EXERCISE OBJECTIVE: Return the entries below word for word. No picture belongs in the copy.

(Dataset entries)
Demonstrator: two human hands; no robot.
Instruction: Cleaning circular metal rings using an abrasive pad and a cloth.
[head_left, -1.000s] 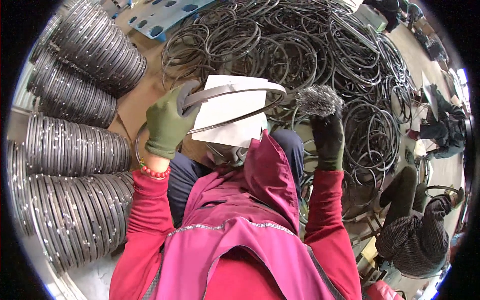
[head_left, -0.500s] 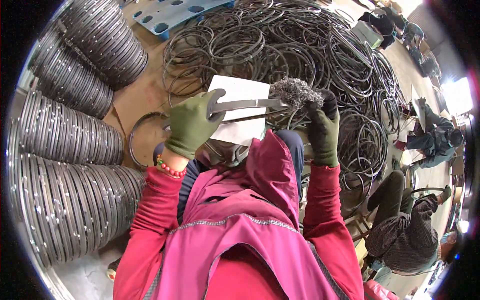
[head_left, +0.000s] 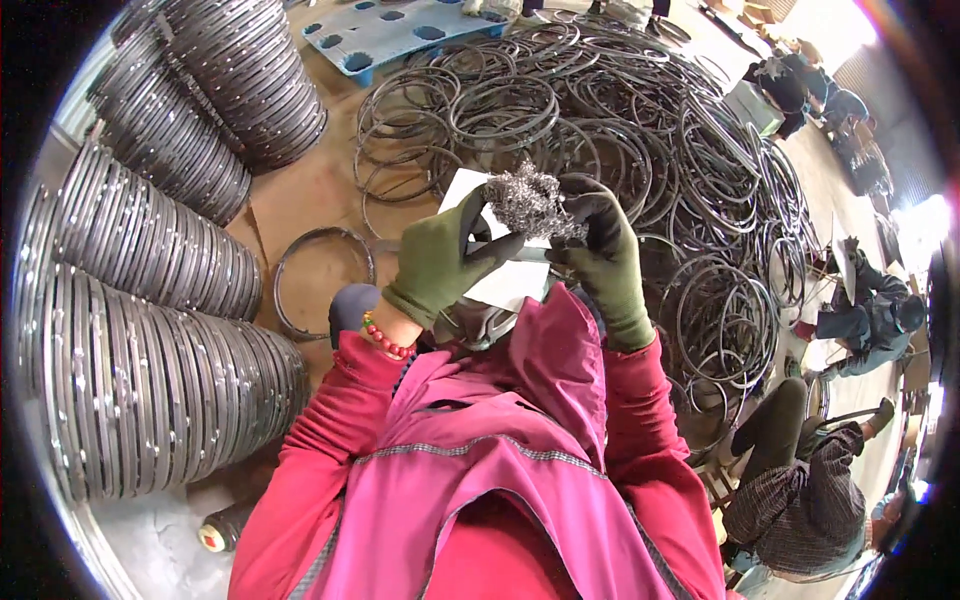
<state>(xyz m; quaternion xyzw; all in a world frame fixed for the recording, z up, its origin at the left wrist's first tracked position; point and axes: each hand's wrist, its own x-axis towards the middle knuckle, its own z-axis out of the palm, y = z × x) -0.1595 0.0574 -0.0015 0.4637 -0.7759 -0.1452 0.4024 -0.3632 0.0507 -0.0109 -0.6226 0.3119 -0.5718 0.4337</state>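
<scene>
A tangled grey wad of steel wool [head_left: 528, 203] is held up in front of me between both hands. My left hand [head_left: 440, 258], in a green glove with dark fingertips, grips its left edge between thumb and fingers. From the other side, my right hand [head_left: 608, 255], gloved the same way, pinches the wad's right end. Behind and below it lies a white sheet or board [head_left: 508, 286], partly covered by the hands. A single dark metal hoop [head_left: 281, 268] lies on the floor left of my knees, apart from my hands.
Tall stacks of metal hoops [head_left: 170, 390] line the left side. Ahead spreads a wide heap of loose hoops [head_left: 620, 110], with a blue plastic pallet [head_left: 390, 30] beyond. Other people sit working at the right, one in a dark checked top [head_left: 810, 500].
My left hand has let go of the flat metal hoop and now holds the steel wool. My right hand has come inward with the wool, and the view has shifted slightly.
</scene>
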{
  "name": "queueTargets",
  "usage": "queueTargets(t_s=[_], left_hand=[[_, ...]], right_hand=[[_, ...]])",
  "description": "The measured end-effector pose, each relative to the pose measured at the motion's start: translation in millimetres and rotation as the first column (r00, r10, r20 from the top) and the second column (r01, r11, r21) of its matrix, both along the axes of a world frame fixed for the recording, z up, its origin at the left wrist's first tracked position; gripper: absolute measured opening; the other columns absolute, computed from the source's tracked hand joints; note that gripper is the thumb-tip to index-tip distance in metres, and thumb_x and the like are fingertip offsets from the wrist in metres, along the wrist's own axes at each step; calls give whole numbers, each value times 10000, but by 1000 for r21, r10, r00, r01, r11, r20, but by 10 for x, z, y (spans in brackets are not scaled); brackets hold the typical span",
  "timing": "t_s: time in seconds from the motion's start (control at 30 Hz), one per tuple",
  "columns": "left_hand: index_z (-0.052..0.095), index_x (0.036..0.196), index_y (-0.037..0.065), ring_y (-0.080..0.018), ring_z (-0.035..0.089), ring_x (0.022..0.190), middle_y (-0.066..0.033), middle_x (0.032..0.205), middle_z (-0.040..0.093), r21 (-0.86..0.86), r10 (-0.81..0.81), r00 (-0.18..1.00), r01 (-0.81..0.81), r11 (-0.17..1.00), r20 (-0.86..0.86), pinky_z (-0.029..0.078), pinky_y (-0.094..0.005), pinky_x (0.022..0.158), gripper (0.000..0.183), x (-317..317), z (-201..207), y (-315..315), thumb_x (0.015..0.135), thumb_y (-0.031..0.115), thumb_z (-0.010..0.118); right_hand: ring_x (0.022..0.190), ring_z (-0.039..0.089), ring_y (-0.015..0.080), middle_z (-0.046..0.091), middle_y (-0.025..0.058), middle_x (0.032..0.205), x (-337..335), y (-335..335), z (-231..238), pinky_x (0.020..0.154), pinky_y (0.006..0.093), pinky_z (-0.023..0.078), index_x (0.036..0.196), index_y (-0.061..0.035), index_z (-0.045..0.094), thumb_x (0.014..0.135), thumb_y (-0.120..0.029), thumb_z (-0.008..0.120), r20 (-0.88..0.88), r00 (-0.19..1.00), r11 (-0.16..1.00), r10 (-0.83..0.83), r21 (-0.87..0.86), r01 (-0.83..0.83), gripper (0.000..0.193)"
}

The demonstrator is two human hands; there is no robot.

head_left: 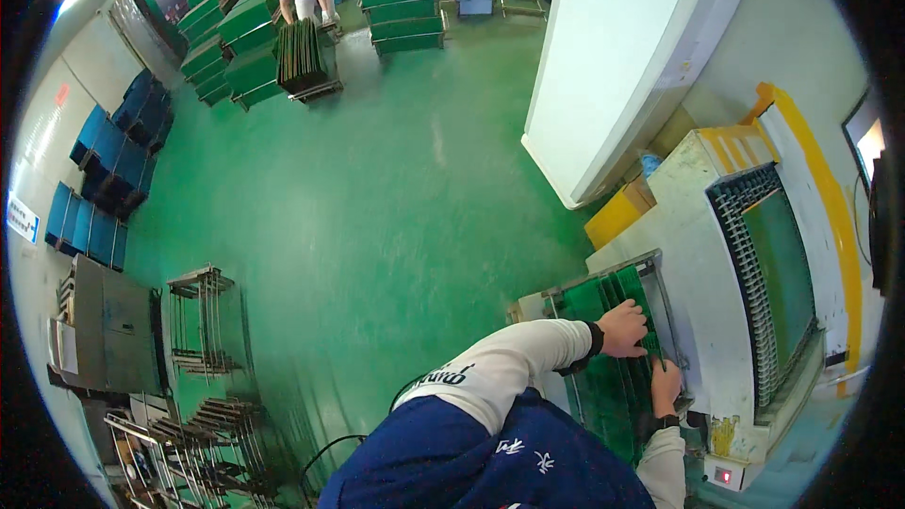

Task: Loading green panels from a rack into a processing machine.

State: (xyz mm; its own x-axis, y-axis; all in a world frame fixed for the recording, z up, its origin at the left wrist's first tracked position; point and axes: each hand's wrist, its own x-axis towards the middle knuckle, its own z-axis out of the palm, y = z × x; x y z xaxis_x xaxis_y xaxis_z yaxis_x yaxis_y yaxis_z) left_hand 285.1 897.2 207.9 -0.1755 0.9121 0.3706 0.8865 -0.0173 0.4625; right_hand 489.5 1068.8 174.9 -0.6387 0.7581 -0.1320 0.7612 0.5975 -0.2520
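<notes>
Holding the green boards (603, 391) on edge, the rack (666, 306) at lower right likely keeps their rims reachable — our left hand (623, 328) curls its fingers over them, our right hand (666, 386) bends beside — whether either grips, we cannot tell.

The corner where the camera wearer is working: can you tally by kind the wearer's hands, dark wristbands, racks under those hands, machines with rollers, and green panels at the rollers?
Hands: 2
Dark wristbands: 2
Rack under the hands: 1
Machine with rollers: 1
Green panel at the rollers: 1
Total: 7
</notes>
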Motion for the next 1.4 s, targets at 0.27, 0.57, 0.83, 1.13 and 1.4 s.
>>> queueTargets(t_s=[0.27, 0.57, 0.83, 1.13, 1.4], left_hand=[[684, 769, 80, -246, 537, 886, -69, 795, 606, -54, -9, 1000, 9, 999, -3, 372, -387, 841, 473, 14, 34, 51, 780, 548, 625], [698, 770, 79, -241, 543, 895, -73, 813, 624, -66, 6, 1000, -7, 998, -6, 370, -381, 839, 467, -22, -5, 82, 762, 543, 644], [727, 783, 91, -239, 567, 887, -68, 800, 658, -29, 39, 998, -40, 999, -40, 369, -379, 824, 480, -18, -77, 155, 751, 559, 630], [708, 756, 90, -244, 557, 865, -68, 796, 637, -29, 37, 998, -38, 999, -43, 376, -376, 800, 458, -37, -48, 129, 738, 545, 652], [718, 743, 78, -244, 561, 851, -74, 766, 646, -19, 41, 999, -42, 999, -23, 372, -379, 788, 460, -71, -44, 161, 723, 535, 658]], right_hand=[[752, 551, 456, 600, 252, 760, 33, 28, -35, 655, 490, 400, 812, 18, 617, 898, -383, 564, -67, 998, 995, 15, 97, -9, 414], [824, 584, 423, 627, 245, 860, -100, -62, 194, 704, 488, 426, 898, 14, 644, 890, -354, 563, -40, 999, 998, 4, -70, -7, 376], [804, 580, 441, 636, 237, 860, -66, 10, 101, 690, 488, 432, 895, 12, 645, 905, -395, 549, -59, 997, 999, 43, 15, -42, 418], [773, 555, 450, 615, 264, 815, -94, 42, 133, 675, 480, 413, 886, 34, 638, 917, -442, 550, -30, 998, 999, 46, -16, -46, 485], [764, 577, 441, 636, 256, 819, -82, 191, -13, 665, 470, 426, 907, 29, 669, 913, -449, 560, -82, 993, 996, 84, -7, -85, 490]])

SOLVED EXERCISE:
Demonstrator: two human hands; no robot.
Instruction: Cleaning circular metal rings using an abrasive pad and a cloth.
[head_left, -1.000s] 
[head_left, -0.500s] 
[head_left, +0.000s] 
<state>(xyz m; quaternion xyzw; all in a world frame fixed for the recording, z up, its origin at the left wrist's first tracked position; point and axes: each hand's wrist, its own x-axis towards the middle knuckle, its own z-axis out of the palm, y = z × x) -0.1595 0.0574 -0.0015 0.4637 -0.7759 -0.1452 0.4024 -0.3632 0.0507 -0.0109 -0.6226 0.3119 -0.5718 0.4337</state>
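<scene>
A tangled grey wad of steel wool [head_left: 528, 203] is held up in front of me between both hands. My left hand [head_left: 440, 258], in a green glove with dark fingertips, grips its left edge between thumb and fingers. From the other side, my right hand [head_left: 608, 255], gloved the same way, pinches the wad's right end. Behind and below it lies a white sheet or board [head_left: 508, 286], partly covered by the hands. A single dark metal hoop [head_left: 281, 268] lies on the floor left of my knees, apart from my hands.
Tall stacks of metal hoops [head_left: 170, 390] line the left side. Ahead spreads a wide heap of loose hoops [head_left: 620, 110], with a blue plastic pallet [head_left: 390, 30] beyond. Other people sit working at the right, one in a dark checked top [head_left: 810, 500].
My left hand has let go of the flat metal hoop and now holds the steel wool. My right hand has come inward with the wool, and the view has shifted slightly.
</scene>
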{
  "name": "queueTargets",
  "usage": "queueTargets(t_s=[_], left_hand=[[_, ...]], right_hand=[[_, ...]])",
  "description": "The measured end-effector pose, each relative to the pose measured at the motion's start: translation in millimetres and rotation as the first column (r00, r10, r20 from the top) and the second column (r01, r11, r21) of its matrix, both along the axes of a world frame fixed for the recording, z up, its origin at the left wrist's first tracked position; gripper: absolute measured opening; the other columns absolute, computed from the source's tracked hand joints; note that gripper is the thumb-tip to index-tip distance in metres, and thumb_x and the like are fingertip offsets from the wrist in metres, along the wrist's own axes at each step; calls give whole numbers, each value times 10000, but by 1000 for r21, r10, r00, r01, r11, r20, but by 10 for x, z, y (spans in brackets are not scaled); brackets hold the typical span",
  "timing": "t_s: time in seconds from the motion's start (control at 30 Hz), one per tuple",
  "columns": "left_hand: index_z (-0.052..0.095), index_x (0.036..0.196), index_y (-0.037..0.065), ring_y (-0.080..0.018), ring_z (-0.035..0.089), ring_x (0.022..0.190), middle_y (-0.066..0.033), middle_x (0.032..0.205), middle_z (-0.040..0.093), r21 (-0.86..0.86), r10 (-0.81..0.81), r00 (-0.18..1.00), r01 (-0.81..0.81), r11 (-0.17..1.00), r20 (-0.86..0.86), pinky_z (-0.029..0.078), pinky_y (-0.094..0.005), pinky_x (0.022..0.158), gripper (0.000..0.183), x (-317..317), z (-201..207), y (-315..315), thumb_x (0.015..0.135), thumb_y (-0.031..0.115), thumb_z (-0.010..0.118); right_hand: ring_x (0.022..0.190), ring_z (-0.039..0.089), ring_y (-0.015..0.080), middle_z (-0.046..0.091), middle_y (-0.025..0.058), middle_x (0.032..0.205), x (-337..335), y (-335..335), z (-231..238), pinky_x (0.020..0.154), pinky_y (0.006..0.093), pinky_z (-0.023..0.078), index_x (0.036..0.196), index_y (-0.061..0.035), index_z (-0.045..0.094), thumb_x (0.014..0.135), thumb_y (-0.120..0.029), thumb_z (-0.008..0.120), r20 (-0.88..0.88), r00 (-0.19..1.00), r11 (-0.16..1.00), r10 (-0.83..0.83), r21 (-0.87..0.86), r01 (-0.83..0.83), gripper (0.000..0.193)"
}

The demonstrator is two human hands; there is no robot.

head_left: 

Task: Loading green panels from a rack into a processing machine.

State: (xyz mm; its own x-axis, y-axis; all in a world frame fixed for the recording, z up, its origin at the left wrist's first tracked position; point and axes: each hand's wrist, its own x-axis towards the middle knuckle, its own z-axis out of the palm, y = z × x; x y z xaxis_x xaxis_y xaxis_z yaxis_x yaxis_y yaxis_z) left_hand 285.1 897.2 207.9 -0.1755 0.9121 0.3706 0.8865 -0.0173 0.4625; right_hand 489.5 1068.8 174.9 -0.6387 0.7581 -0.1320 0.7612 0.5975 -0.2520
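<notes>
Holding the green boards (603, 391) on edge, the rack (666, 306) at lower right likely keeps their rims reachable — our left hand (623, 328) curls its fingers over them, our right hand (666, 386) bends beside — whether either grips, we cannot tell.

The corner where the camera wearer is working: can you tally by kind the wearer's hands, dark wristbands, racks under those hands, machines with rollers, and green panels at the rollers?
Hands: 2
Dark wristbands: 2
Rack under the hands: 1
Machine with rollers: 1
Green panel at the rollers: 1
Total: 7
</notes>
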Motion for the next 1.4 s, targets at 0.27, 0.57, 0.83, 1.13 and 1.4 s.
>>> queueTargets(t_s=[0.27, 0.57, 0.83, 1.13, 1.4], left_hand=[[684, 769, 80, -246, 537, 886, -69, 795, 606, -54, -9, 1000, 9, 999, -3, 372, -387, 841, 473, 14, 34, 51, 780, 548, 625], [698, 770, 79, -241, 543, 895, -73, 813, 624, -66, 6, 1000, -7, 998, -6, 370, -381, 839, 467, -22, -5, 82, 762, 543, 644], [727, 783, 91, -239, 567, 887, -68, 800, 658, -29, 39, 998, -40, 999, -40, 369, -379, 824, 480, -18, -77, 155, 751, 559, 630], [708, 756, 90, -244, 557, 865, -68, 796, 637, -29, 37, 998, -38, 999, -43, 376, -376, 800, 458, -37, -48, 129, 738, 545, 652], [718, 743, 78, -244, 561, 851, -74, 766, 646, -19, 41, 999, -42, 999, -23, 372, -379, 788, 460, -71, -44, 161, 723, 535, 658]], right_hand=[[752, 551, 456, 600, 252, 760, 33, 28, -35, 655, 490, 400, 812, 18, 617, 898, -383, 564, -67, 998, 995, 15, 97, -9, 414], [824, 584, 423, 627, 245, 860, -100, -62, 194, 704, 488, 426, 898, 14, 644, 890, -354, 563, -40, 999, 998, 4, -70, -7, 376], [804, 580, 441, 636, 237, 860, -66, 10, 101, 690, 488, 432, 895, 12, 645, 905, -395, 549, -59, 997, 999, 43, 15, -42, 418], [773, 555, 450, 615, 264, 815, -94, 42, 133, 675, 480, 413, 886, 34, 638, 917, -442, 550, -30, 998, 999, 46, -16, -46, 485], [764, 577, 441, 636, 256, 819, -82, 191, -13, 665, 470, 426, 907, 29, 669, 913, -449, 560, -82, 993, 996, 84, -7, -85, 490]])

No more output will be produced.